Why 0 and not MPI_UNDEFINED?

jeffhammond avatar Mar 17 '25 20:03 jeffhammond

#7341 (comment)

Why 0 and not MPI_UNDEFINED?

As @dalcinl mentioned, it is an MPICH backward-compatible behavior.

For me, a non-existent datatype's size is 0 kinda makes sense. On the other hand, telling me a datatype's size is -32766 will leave me puzzled until I being reminded this is MPICH and the value happens to be MPI_UNDEFINED. That is, MPI_UNDEFINED is not intuitive unless one is looking for it.

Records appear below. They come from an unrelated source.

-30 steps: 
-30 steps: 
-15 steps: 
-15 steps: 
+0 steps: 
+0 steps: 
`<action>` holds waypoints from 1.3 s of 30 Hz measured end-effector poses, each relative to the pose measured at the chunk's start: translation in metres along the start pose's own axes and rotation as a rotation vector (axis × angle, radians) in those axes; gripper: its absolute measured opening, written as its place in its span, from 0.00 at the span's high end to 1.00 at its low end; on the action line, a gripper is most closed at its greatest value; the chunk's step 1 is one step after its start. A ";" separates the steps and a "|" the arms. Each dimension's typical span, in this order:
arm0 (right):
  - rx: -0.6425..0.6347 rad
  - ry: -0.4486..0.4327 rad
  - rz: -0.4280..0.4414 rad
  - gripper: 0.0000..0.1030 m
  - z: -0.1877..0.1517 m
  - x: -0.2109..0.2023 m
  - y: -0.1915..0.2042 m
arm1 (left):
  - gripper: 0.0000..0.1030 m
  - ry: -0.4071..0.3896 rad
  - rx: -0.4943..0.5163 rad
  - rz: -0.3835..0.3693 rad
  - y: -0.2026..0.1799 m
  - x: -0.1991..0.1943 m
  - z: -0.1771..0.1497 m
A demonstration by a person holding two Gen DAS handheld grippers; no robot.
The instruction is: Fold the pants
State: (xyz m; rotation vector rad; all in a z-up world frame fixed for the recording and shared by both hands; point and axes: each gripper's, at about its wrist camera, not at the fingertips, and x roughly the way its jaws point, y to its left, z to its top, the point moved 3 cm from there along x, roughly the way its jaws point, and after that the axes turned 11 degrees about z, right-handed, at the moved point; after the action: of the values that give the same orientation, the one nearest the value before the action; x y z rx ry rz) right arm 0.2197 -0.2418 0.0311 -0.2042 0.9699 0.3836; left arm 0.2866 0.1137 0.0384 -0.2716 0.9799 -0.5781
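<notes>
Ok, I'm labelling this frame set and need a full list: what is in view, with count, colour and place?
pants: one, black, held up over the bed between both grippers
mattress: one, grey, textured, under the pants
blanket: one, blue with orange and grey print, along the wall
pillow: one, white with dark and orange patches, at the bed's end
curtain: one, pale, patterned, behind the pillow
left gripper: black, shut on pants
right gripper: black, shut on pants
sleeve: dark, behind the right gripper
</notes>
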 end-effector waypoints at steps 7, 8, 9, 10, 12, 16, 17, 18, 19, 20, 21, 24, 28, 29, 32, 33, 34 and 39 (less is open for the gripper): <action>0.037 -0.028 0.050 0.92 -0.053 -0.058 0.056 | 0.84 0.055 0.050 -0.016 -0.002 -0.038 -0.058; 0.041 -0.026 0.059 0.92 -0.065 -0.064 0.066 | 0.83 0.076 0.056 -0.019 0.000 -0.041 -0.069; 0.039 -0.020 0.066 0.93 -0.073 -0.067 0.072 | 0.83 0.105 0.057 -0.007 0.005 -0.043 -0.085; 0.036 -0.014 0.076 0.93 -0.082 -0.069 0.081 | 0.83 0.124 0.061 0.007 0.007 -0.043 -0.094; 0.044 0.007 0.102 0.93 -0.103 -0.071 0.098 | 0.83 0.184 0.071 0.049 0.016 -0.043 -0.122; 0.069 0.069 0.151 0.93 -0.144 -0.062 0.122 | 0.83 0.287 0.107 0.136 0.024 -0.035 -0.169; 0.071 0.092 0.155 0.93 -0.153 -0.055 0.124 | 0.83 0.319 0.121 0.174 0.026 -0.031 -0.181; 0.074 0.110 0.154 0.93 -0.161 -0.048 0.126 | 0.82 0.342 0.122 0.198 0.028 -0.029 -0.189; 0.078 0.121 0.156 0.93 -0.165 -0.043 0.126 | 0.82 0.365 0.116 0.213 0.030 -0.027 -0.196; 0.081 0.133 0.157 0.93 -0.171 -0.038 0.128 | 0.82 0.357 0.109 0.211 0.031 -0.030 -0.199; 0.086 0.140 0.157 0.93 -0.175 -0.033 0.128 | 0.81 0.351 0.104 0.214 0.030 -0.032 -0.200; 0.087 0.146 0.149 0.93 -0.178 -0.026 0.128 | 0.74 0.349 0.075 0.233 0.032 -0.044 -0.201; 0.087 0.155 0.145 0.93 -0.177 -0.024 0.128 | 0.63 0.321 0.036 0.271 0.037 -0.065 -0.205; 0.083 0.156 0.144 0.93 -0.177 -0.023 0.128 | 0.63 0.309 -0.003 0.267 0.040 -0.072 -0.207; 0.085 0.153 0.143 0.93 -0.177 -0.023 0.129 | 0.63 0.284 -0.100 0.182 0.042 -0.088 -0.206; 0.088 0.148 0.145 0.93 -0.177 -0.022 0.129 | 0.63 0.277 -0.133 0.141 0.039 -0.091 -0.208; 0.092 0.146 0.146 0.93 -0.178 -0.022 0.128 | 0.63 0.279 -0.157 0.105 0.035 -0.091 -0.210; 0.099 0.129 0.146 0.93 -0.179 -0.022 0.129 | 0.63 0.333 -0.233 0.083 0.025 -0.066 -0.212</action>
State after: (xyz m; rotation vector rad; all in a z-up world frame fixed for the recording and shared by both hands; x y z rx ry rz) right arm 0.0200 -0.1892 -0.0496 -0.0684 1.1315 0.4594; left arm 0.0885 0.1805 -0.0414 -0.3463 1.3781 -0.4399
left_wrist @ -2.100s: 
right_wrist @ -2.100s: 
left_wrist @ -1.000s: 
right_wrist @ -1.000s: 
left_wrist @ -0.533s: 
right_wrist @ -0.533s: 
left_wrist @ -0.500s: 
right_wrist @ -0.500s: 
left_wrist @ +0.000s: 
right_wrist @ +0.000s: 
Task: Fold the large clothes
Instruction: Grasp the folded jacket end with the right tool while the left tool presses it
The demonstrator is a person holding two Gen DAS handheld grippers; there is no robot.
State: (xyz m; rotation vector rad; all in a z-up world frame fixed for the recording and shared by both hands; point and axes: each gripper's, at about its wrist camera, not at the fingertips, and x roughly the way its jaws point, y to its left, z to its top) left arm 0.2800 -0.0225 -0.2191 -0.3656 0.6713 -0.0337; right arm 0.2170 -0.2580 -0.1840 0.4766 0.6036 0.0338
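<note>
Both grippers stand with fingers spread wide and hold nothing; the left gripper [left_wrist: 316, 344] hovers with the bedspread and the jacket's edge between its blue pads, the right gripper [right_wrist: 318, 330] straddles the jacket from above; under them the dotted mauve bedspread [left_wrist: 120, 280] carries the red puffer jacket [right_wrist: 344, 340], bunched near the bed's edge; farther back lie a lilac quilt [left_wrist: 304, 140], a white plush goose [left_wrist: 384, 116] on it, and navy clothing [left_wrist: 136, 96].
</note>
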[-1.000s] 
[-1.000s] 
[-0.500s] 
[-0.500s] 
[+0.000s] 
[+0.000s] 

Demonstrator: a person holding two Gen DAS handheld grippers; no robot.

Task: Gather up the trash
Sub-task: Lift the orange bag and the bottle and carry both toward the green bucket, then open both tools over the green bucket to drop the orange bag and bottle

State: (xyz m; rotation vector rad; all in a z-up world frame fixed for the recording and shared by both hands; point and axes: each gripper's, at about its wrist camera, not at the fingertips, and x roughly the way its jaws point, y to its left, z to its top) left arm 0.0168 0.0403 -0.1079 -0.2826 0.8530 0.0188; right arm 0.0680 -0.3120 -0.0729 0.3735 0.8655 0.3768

hzhou avatar Mar 17 '25 21:03 hzhou

Is MPICH implementing the MPI 5.0 standard in the MPI ABI or will it make arbitrary changes?

We discussed this semantic during a virtual meeting where you were present. I am surprised that no objections were raised in the past six months since this change was made, largely in response to your objections to my original proposal for Fortran.

jeffhammond avatar Mar 18 '25 09:03 jeffhammond

For me, a non-existent datatype's size is 0 kinda makes sense. On the other hand, telling me a datatype's size is -32766 will leave me puzzled until I being reminded this is MPICH and the value happens to be MPI_UNDEFINED. That is, MPI_UNDEFINED is not intuitive unless one is looking for it.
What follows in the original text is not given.